The voice of a child
By Virginia Jasmin Pasalo
IN writing, I seek more to understand myself better than to enlighten others. There are times when inspiration only comes an hour after the deadline, with just a smell, a memory, a face. Anything could trigger a word. Others approach writing differently. My friend, historian Fe Mangahas told me that she couldn’t start writing with just a word, but a whole sentence.
The first word is a trigger, but often, the finished poem or prose may not even contain it. Somewhere within the course of writing, the mind shifts, and the content originally thought of is no longer there.
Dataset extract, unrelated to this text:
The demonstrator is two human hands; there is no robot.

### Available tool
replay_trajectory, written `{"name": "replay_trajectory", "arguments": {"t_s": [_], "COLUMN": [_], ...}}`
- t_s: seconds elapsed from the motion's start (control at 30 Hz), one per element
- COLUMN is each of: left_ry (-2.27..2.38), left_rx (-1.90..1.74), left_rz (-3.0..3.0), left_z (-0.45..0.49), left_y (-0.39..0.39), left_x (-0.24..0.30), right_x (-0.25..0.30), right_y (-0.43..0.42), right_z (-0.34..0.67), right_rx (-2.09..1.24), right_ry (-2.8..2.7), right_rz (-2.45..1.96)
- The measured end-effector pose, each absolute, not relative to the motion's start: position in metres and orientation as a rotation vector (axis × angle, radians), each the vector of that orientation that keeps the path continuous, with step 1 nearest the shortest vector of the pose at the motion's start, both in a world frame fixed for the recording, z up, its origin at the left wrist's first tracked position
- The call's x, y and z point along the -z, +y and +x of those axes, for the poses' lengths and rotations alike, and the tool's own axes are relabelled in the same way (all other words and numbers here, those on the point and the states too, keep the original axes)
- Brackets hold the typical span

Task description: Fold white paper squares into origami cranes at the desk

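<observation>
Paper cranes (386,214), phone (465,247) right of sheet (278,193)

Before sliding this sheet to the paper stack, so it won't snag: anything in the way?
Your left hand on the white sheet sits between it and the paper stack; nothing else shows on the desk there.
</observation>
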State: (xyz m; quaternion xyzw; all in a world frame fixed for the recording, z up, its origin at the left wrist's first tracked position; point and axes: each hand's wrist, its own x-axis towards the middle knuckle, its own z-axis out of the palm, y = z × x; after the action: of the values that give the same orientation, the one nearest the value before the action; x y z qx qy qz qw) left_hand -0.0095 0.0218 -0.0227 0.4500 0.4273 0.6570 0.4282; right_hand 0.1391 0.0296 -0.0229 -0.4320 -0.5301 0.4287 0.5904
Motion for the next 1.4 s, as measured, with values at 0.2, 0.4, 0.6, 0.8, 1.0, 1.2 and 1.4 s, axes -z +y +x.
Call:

This happens when you allow the moment to take control, to let the thoughts take over, and the words come freely. Most of the poems I have written came out this way. In this process, one must be true to the inspiration and refuse the urge to edit, just to conform “morally”, or gain acceptance. To be true to the inspiration means being brave. This way, the “muse” stays and will not abandon you.
A poem I submitted to a university in Jordan was accepted except that the editors wanted me to change a verse which, to them, expressed doubt in the presence of God. But this poem is about the lament of a child in Gaza with so much cruelty, where one can legitimately ask the proof of a living God, in much the same way that Christ lamented, “My God, My God, why have you forsaken me?” I refused to delete and the editors chose another poem, about a fruit, “Peeling Persimmons”.
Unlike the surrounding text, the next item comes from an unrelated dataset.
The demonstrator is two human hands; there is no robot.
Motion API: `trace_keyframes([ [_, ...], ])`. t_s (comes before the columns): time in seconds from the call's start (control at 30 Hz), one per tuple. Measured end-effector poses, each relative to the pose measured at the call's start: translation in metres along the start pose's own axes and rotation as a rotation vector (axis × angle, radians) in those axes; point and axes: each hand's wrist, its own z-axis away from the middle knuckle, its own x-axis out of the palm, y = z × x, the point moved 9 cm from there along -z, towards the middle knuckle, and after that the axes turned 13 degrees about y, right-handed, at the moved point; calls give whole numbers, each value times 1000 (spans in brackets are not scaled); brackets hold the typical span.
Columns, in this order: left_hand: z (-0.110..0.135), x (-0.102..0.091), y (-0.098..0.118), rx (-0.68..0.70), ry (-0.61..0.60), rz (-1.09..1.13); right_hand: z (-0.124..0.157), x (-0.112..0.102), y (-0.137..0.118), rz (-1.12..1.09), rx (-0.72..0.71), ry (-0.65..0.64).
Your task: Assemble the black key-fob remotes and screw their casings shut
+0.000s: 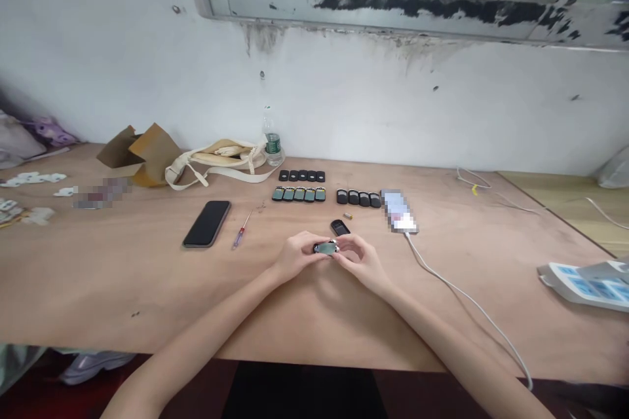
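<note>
Oval plastic device (325,248), pinched between left hand (297,256) and right hand (359,258), smooth plywood table (122,268)

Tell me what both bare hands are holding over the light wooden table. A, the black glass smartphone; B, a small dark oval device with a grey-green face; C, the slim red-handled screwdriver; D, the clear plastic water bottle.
B. The left hand and right hand hold the small dark oval device between their fingers; the smartphone and screwdriver lie apart on the table.
</note>
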Motion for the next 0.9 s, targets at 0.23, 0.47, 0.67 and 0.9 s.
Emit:
trace_keyframes([
  [0.23,-1,3,0,9,-53,-42,-4,1,-1,266,-187,-52],
  [0.47,-2,1,-26,-228,-95,-106,-16,-19,2,420,-278,85],
  [0.67,0,6,-27,-232,-163,-43,-3,5,-16,503,-451,-69],
  [0.9,0,9,-22,-154,-178,-64,3,16,-19,545,-541,-137],
])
Listening to silence, sipping coffee,
peeling persimmons and you,
a stranger to the dance and the music
in my mind
a drop of rain on my body and soul
turning everything fresh and green,
speaking in the silence
and the spaces between words,
drinking tea, and biting on fresh dates,
maybe.
Maybe.
Because, i don’t really know you
maybe i made you up,
in that warm and humid part of me
where fireflies crawl on blades of grass,
and fly on branches of trees
that dance at midnight,
when the waterfalls caress
the forest
for a brief moment,
i smell the light of distant stars,
and ride on moonbeams to fly beyond,
without eating anything, drinking anything
but the thought of peeling, ripened persimmons.
This poem has nothing to do with the pain and desperation expressed by the child in the poem about Gaza, but it had an element of hope, even “for a brief moment”, and it was acceptable.
Thoughts may not directly reflect personal experience but borrowed from the experiences of others, getting inside their situation, becoming the experience, getting as deep as one could. Every writer has a different way of expressing a similar thought or a situation, and that is where writers distinguish themselves from each other. They leave their unique imprints this way, and a thoughtful reader can spot this uniqueness, in the style of writing, in the use of words, in the tone. This imprint is the “voice” or “voices” of the writer, drawn from her experience or the voices she chooses to hear.